How to store a chess position in 26 bytes (2022)
Information-theoretic bounds and what’s being encoded
- Several comments note that 26 bytes (208 bits) is well above the theoretical minimum needed to represent all legal positions (including side to move, castling, en passant), which is estimated around 152–153 bits.
- Others point out that if you only encode positions that actually occur in a specific database (“observed positions”), you can compress far more aggressively, even down to just indexing game+ply.
- There’s repeated clarification that counting “board states” is different from “game difficulty”; a huge state space doesn’t necessarily imply a hard game (example: Nim).
Clever vs practical encodings
- One camp praises the article as a fun, clever hack in the traditional “hacker” sense, useful as an exercise in bit-level thinking.
- Another camp argues that such dense encodings are rarely worth the complexity: bytes are cheap, code clarity and CPU cost of packing/unpacking are not.
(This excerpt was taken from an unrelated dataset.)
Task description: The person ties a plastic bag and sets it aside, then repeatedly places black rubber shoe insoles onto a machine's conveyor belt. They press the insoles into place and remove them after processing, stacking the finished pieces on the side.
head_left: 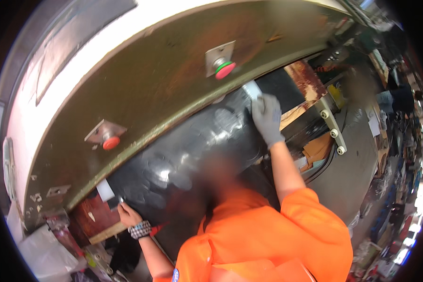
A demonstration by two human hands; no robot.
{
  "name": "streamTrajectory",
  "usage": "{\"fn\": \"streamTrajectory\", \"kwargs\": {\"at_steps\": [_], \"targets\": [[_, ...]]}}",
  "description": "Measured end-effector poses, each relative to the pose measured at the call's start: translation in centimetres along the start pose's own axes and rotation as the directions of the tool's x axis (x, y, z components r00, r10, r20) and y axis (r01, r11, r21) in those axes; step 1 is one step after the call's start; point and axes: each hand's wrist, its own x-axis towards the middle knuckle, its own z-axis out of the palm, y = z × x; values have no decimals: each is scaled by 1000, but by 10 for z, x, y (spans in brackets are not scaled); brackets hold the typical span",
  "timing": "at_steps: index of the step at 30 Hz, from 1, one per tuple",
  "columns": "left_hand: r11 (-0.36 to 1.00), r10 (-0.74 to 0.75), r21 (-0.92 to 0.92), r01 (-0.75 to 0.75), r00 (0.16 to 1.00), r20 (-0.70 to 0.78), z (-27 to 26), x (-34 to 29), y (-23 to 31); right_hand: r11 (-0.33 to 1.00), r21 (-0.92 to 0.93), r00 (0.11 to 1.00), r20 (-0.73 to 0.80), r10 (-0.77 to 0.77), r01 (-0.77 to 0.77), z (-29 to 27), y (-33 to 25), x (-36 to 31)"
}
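Observation:
A wide, glossy black sheet (174, 164) with wavy dents lies on the machine bed between my hands. At its left end, my bare left hand (129, 215), with a checked band at the wrist, has its fingers closed on the sheet's edge; a small bright spot shows at the fingertips. My right hand (267, 117), in a grey glove, is curled closed at the sheet's right end, its fingertips partly hidden. A white rectangular piece (253, 89) sticks out just beyond the glove. Another white piece (105, 190) lies beyond my left hand.
A green machine beam (164, 75) spans the far side, carrying two red push buttons (225, 70) (111, 142). To the right are a bracket with rollers (333, 133), brown cardboard (318, 150) and black cables. A clear plastic bag (47, 251) sits at lower left.

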Motion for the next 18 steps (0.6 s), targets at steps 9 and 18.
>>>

- Some suggest the right scheme depends heavily on use: storing billions of positions vs querying a database vs transmitting games.
Chess engines, transposition tables, and real-world practice
- Engine-focused comments stress that top engines typically don’t store entire board states in huge tables; they use transposition tables keyed by Zobrist hashes and keep only one full board per search thread.
- Bitboards and related tricks are cited as “standard” for fast move generation rather than ultra-compact storage.
Game state vs board state and rules completeness
- Multiple commenters distinguish between:
- Board position (pieces, side to move, castling, en passant)
- Full game state (50/75-move counter, repetition history, clocks, etc.)
- The article’s scheme is criticized for not capturing repetition and 50-move information, which are required to decide claims of a draw.
- FEN is mentioned as a reference that explicitly includes move counters.
Castling, en passant, and logical concerns
- A central thread debates the article’s trick of overloading piece locations (e.g., using the king’s square as a special code for unmoved rooks/pawns to infer castling or en passant).
- Critics highlight edge cases: rooks or pawns that moved and returned, en passant availability after complex histories, and the difficulty of distinguishing “never moved” from “moved back” purely from piece locations.
- Some propose adding at least one extra bit to disambiguate rook-moved/en-passant-available, while others describe more intricate swap/encoding schemes to avoid extra bits.
Promotion, bishops, and bit-saving tricks
- Commenters note straightforward savings: bishops only ever occupy one color, so they can use 5 bits instead of 6 per bishop; this alone can shave several bits.
- There is extended back-and-forth about how many extra bits promotions truly cost in the worst case, with people constructing upper bounds and arguing about pawn-capture constraints.
Alternative encoding schemes (often ≈24–26 bytes)
- Multiple alternative fixed-length encodings are sketched:
- Occupancy bitboard (64 bits) plus piece codes for occupied squares (e.g., 4 bits each), reaching 24 bytes worst case.
- Masks of which of the 32 nominal pieces exist, plus 6-bit coordinates per surviving piece, with careful handling of cases where many pieces are missing to keep under 26 bytes.
- Schemes that use compact 2-bit prefixes and suffixes to encode up to 12 piece types per square.
- Lichess’s production format is cited: 64-bit occupancy, then variable-length piece and state data, efficient on average and able to handle Chess960.
Moves vs positions; whole games vs single states
- Some argue that whole games are best stored as move lists, not position lists, and point to work compressing moves to ~3.7 bits each.
- Another commenter suggests directly encoding game histories as sequences of legal moves (using a move generator to index moves), potentially beating 26 bytes for typical full games but not as a universal worst-case position encoding.
“Bit-level magic” and implementation details
- One commenter objects that the article’s examples use decimal/character strings and integers, not literal bitstreams, and accuses it of misusing the term “bit-level”.
- Others respond that the examples are conceptual; the key is the count of possibilities (e.g., 495 promotion patterns fitting in 9 bits), regardless of how the article illustrates them.
- There is some confusion between theoretical bit counts and actual memory layout (bytes, padding, alignment), with clarification that a 9‑bit field will occupy 2 bytes in most practical layouts, but still only carries 9 bits of information.